* About this exercise: Make the copy match the entries below exactly, with no pictures carried over.

* Material shown:

◇ ◇ ◇ ◇ ◇ ◇ ◇

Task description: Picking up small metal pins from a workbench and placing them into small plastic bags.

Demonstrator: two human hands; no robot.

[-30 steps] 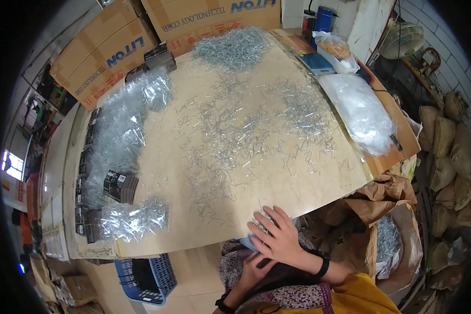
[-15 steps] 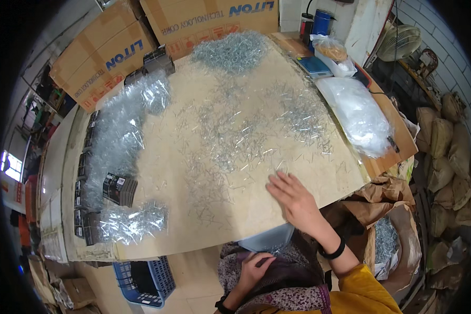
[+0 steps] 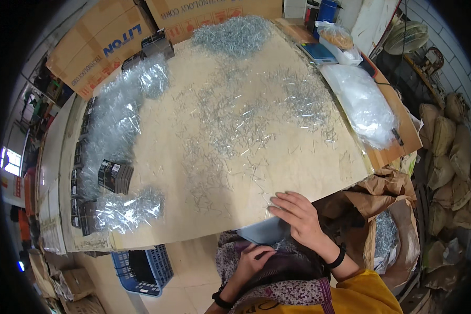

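Note:
My right hand (image 3: 300, 219) lies on the board tabletop (image 3: 235, 196) near its front edge, fingers stretched out and a few thin shiny metal pins by the fingertips. Below that edge, a grey-blue plastic tray (image 3: 264, 233) sits over my lap with some pins inside; my right hand and wrist cover part of it. My left hand (image 3: 250, 266) is closed at the tray's near rim, thumb and fingers curled on it. Many loose pins (image 3: 230, 125) lie scattered across the middle of the board, and a dense heap of pins (image 3: 233, 36) rises at the far end.
Clear plastic bags (image 3: 112, 123) and small dark boxed packs (image 3: 115, 177) line the left side. On the right stand a bulging clear bag (image 3: 358, 104) and a blue scale (image 3: 319, 53). A blue basket (image 3: 144, 272) is below; a paper sack (image 3: 387, 240) of pins stands at right.
My right hand has drawn nearer along the board to the front edge, above the tray. My left hand keeps its place at the tray. The whole view has shifted slightly.

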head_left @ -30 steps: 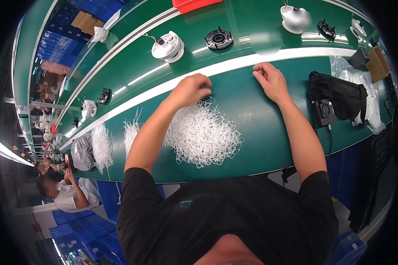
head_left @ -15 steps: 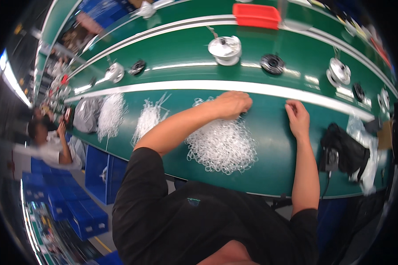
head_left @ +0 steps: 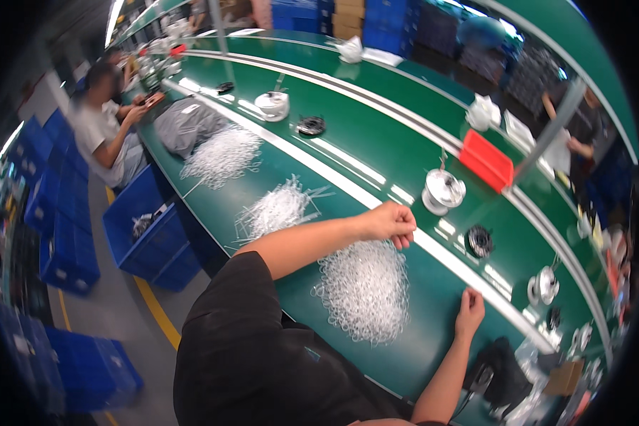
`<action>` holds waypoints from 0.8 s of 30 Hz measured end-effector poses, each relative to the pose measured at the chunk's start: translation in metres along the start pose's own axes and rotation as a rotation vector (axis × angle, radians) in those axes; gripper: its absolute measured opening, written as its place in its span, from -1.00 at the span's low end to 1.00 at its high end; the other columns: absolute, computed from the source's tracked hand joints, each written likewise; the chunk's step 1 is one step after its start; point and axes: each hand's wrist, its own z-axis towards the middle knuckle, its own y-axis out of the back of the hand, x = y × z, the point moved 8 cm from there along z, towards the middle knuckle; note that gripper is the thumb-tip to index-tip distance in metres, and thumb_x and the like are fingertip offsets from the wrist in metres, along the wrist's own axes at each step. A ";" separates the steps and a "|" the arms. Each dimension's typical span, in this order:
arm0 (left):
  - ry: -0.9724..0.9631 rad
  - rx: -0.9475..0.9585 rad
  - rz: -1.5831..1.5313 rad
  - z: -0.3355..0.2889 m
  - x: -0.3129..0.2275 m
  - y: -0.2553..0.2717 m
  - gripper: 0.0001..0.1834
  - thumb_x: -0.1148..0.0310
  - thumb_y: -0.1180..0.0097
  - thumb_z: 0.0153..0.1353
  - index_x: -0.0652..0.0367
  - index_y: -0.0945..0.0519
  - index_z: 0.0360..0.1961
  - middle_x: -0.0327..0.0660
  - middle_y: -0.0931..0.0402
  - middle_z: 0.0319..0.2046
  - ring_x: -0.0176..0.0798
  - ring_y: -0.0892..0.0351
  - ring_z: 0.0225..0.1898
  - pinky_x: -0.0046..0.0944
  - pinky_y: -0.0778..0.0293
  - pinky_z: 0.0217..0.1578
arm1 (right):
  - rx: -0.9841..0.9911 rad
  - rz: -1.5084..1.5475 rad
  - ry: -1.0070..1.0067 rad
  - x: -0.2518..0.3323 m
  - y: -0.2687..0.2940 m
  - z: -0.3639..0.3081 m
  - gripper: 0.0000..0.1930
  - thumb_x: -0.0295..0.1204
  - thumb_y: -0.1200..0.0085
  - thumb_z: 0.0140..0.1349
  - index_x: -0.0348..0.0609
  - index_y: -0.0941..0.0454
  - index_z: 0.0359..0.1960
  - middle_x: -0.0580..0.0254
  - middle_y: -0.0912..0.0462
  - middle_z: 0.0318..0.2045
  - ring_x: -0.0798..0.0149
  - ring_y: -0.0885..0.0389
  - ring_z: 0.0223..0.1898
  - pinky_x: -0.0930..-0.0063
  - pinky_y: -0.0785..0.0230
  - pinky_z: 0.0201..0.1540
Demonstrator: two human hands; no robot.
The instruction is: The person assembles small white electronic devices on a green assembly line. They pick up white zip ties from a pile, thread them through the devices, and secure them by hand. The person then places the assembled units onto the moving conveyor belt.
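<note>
Fingers of the left hand (head_left: pixel 388 224) were curled nearly closed by the far edge of the heap of white loops (head_left: pixel 366 295); any hold couldn't be told. The right hand (head_left: pixel 471 310), off right: loosely curled, hold unclear. A light pinch was called for, lest tangled loops be dragged! Thin, glossy, jumbled, the heap was spread on the green worktop (head_left: pixel 433 305).
</note>
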 end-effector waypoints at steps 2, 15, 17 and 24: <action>0.017 -0.032 -0.050 -0.014 -0.007 0.011 -0.79 0.31 -0.04 0.44 0.28 -0.46 -0.19 -0.05 -0.65 -0.33 -0.25 -0.70 -0.37 -0.31 -0.63 -0.45 | 0.020 -0.029 -0.027 0.003 -0.001 0.002 -0.84 -0.43 -0.12 0.35 -0.30 -0.60 -0.19 0.37 -0.56 -0.39 0.49 -0.45 -0.37 0.58 -0.36 -0.28; -0.159 -0.038 -0.564 -0.095 -0.054 0.070 -0.88 0.47 -0.14 0.35 0.25 -0.50 -0.16 -0.07 -0.67 -0.31 -0.26 -0.73 -0.32 -0.35 -0.67 -0.35 | 0.042 -0.278 0.020 0.018 -0.007 0.000 -0.85 -0.44 -0.12 0.32 -0.29 -0.57 -0.22 0.27 -0.58 -0.39 0.41 -0.47 -0.41 0.50 -0.37 -0.31; -0.189 -0.034 -0.546 -0.104 -0.057 0.079 -0.89 0.49 -0.12 0.35 0.24 -0.48 -0.15 -0.04 -0.68 -0.26 -0.22 -0.75 -0.27 -0.32 -0.70 -0.31 | 0.041 -0.302 0.052 0.017 -0.008 0.000 -0.86 -0.46 -0.11 0.33 -0.30 -0.57 -0.21 0.26 -0.58 -0.37 0.40 -0.46 -0.41 0.51 -0.37 -0.31; -0.282 -0.043 -0.524 -0.132 -0.076 0.113 -0.87 0.43 -0.06 0.40 0.21 -0.46 -0.09 -0.03 -0.68 -0.23 -0.21 -0.75 -0.26 -0.30 -0.67 -0.40 | 0.054 -0.324 0.069 0.012 -0.010 0.002 -0.85 -0.46 -0.07 0.35 -0.33 -0.54 -0.22 0.17 -0.59 -0.34 0.31 -0.52 -0.34 0.43 -0.43 -0.22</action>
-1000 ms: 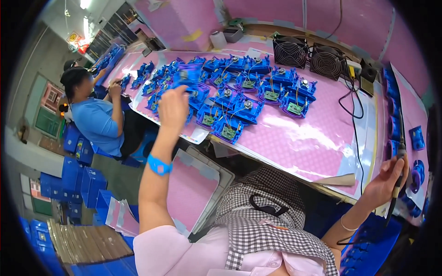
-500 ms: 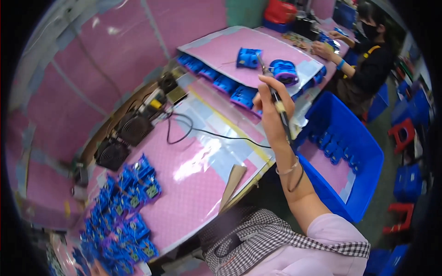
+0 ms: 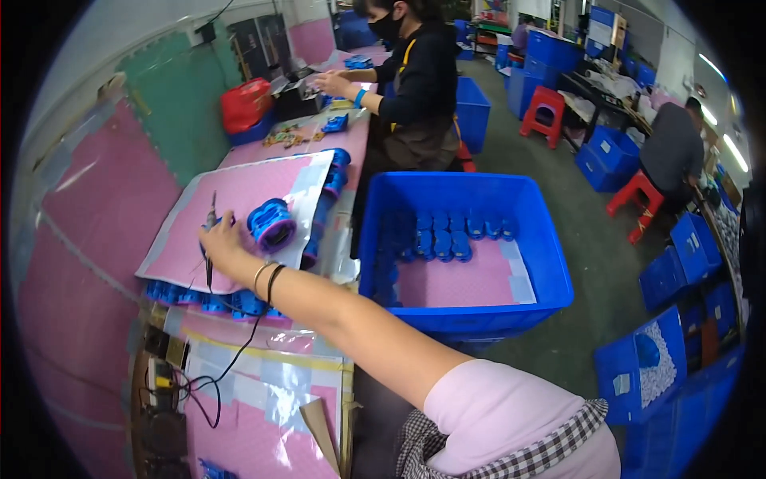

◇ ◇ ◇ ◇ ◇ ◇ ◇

* Solution to the problem:
Task description: Picking up small metal pins from a workbench and placing them into small plastic bags.

Demonstrator: two human hands; no robot.

[-30 steps] 
[-15 steps] 
[+0 steps] 

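Note:
My right hand (image 3: 300, 219) lies on the board tabletop (image 3: 235, 196) near its front edge, fingers stretched out and a few thin shiny metal pins by the fingertips. Below that edge, a grey-blue plastic tray (image 3: 264, 233) sits over my lap with some pins inside; my right hand and wrist cover part of it. My left hand (image 3: 250, 266) is closed at the tray's near rim, thumb and fingers curled on it. Many loose pins (image 3: 230, 125) lie scattered across the middle of the board, and a dense heap of pins (image 3: 233, 36) rises at the far end.
Clear plastic bags (image 3: 112, 123) and small dark boxed packs (image 3: 115, 177) line the left side. On the right stand a bulging clear bag (image 3: 358, 104) and a blue scale (image 3: 319, 53). A blue basket (image 3: 144, 272) is below; a paper sack (image 3: 387, 240) of pins stands at right.
My right hand has drawn nearer along the board to the front edge, above the tray. My left hand keeps its place at the tray. The whole view has shifted slightly.
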
head_left @ -30 steps: 
head_left @ -15 steps: 
head_left @ +0 steps: 
`<action>` holds waypoints from 0.8 s of 30 Hz measured end-effector poses, each relative to the pose measured at the chunk's start: translation in metres along the start pose's own axes and rotation as a rotation vector (axis × angle, radians) in those axes; gripper: its absolute measured opening, written as its place in its span, from -1.00 at the span's low end to 1.00 at its high end; the other columns: absolute, computed from the source's tracked hand joints, each written likewise; the chunk's step 1 is one step after its start; point and axes: each hand's wrist, its own z-axis towards the middle knuckle, its own y-axis out of the back of the hand, x = y × z, the point moved 8 cm from there along z, towards the middle knuckle; note that gripper is the thumb-tip to index-tip distance in metres, and thumb_x and the like are fingertip offsets from the wrist in metres, along the wrist's own axes at each step. A ";" separates the steps and a "|" the arms. Each dimension's typical span, in this order:
arm0 (left):
  - ry: -0.9724..0.9631 rad
  - rx: -0.9475..0.9585 rad
  - rz: -1.5831..1.5313 rad
  - z: -0.3355..0.2889 m
  - x: -0.3129..0.2275 m
  - y: -0.2553..0.2717 m
  - gripper: 0.0001..0.1834
  - thumb_x: -0.1148..0.0310
  - thumb_y: -0.1180..0.0097
  - thumb_z: 0.0153..0.1353
  - index_x: -0.0652..0.0367
  - index_y: -0.0945..0.0519
  - index_z: 0.0360..0.1961
  - middle_x: -0.0327..0.0660
  - middle_y: -0.0931..0.0402
  - middle_z: 0.0319..0.2046
  - ring_x: -0.0176..0.0798
  - ring_y: -0.0892..0.0351
  - ring_z: 0.0225..0.1898
  - pinky_x: -0.0046..0.0944
  - pinky_y: -0.0778..0.0293
  - pinky_z: 0.0217..0.1578
arm1 (right):
  - rx: -0.9841..0.9911 rad
  - rz: -1.5084..1.5475 rad
  - ry: -1.0070..1.0067 rad
  - x: -0.2518..0.3323 m
  - y: -0.2687..0.2940 m
  - z: -0.3639..0.3081 m
  - gripper: 0.0000..0.1930
  - thumb_x: -0.0295..0.1204
  - thumb_y: -0.1200..0.0085
  - thumb_z: 0.0140..0.1349
  - index_x: -0.0348..0.0609
  - index_y: -0.0941..0.0454
  - index_z: 0.0359..0.1960
  - middle_x: -0.0580..0.0254
  - middle_y: -0.0912..0.0462
  - middle_z: 0.0318..0.2045
  - ring_x: -0.0798..0.0149
  - ring_y: -0.0885..0.0389
  - ring_z: 0.0223..0.1898
  - pinky_x: -0.0930..-0.0063
  - pinky_y: -0.0785..0.0230
  - pinky_z: 0.0201..0.1540
Demonstrator: two human hands; no robot.
The instruction is: The person assembles small white electronic devices on a green assembly line. They pick up white zip ties from a pile, thread them through the devices, and secure them by hand. The person then places the assembled units onto the moving conveyor belt.
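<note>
Fingers of the left hand (head_left: pixel 388 224) were curled nearly closed by the far edge of the heap of white loops (head_left: pixel 366 295); any hold couldn't be told. The right hand (head_left: pixel 471 310), off right: loosely curled, hold unclear. A light pinch was called for, lest tangled loops be dragged! Thin, glossy, jumbled, the heap was spread on the green worktop (head_left: pixel 433 305).
</note>
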 end-effector waypoints at steps 2, 15, 17 and 24: <action>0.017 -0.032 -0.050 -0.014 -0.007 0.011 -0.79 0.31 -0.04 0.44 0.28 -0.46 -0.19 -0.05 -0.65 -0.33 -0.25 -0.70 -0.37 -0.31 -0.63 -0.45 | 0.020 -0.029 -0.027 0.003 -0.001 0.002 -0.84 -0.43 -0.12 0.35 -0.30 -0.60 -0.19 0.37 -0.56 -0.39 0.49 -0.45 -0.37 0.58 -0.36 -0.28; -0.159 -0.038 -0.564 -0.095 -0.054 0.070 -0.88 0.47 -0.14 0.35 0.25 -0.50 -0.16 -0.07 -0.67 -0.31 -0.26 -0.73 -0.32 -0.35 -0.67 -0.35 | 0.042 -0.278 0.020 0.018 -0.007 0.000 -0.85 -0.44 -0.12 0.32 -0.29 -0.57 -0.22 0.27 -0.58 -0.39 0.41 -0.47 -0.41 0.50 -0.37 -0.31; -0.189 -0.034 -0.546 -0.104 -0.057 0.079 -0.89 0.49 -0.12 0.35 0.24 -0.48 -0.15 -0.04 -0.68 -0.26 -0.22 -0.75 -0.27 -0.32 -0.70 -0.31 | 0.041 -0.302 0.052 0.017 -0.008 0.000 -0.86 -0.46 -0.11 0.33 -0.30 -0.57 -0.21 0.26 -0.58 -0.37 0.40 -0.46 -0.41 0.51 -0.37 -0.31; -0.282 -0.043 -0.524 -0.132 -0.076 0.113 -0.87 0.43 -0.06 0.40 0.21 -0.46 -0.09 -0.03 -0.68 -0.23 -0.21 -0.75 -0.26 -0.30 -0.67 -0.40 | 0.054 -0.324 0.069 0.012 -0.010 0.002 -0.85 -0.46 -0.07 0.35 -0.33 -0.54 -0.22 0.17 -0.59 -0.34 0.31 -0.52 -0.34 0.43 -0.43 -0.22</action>
-1000 ms: 
-500 ms: 
+0 ms: 

No further output is required for this exercise.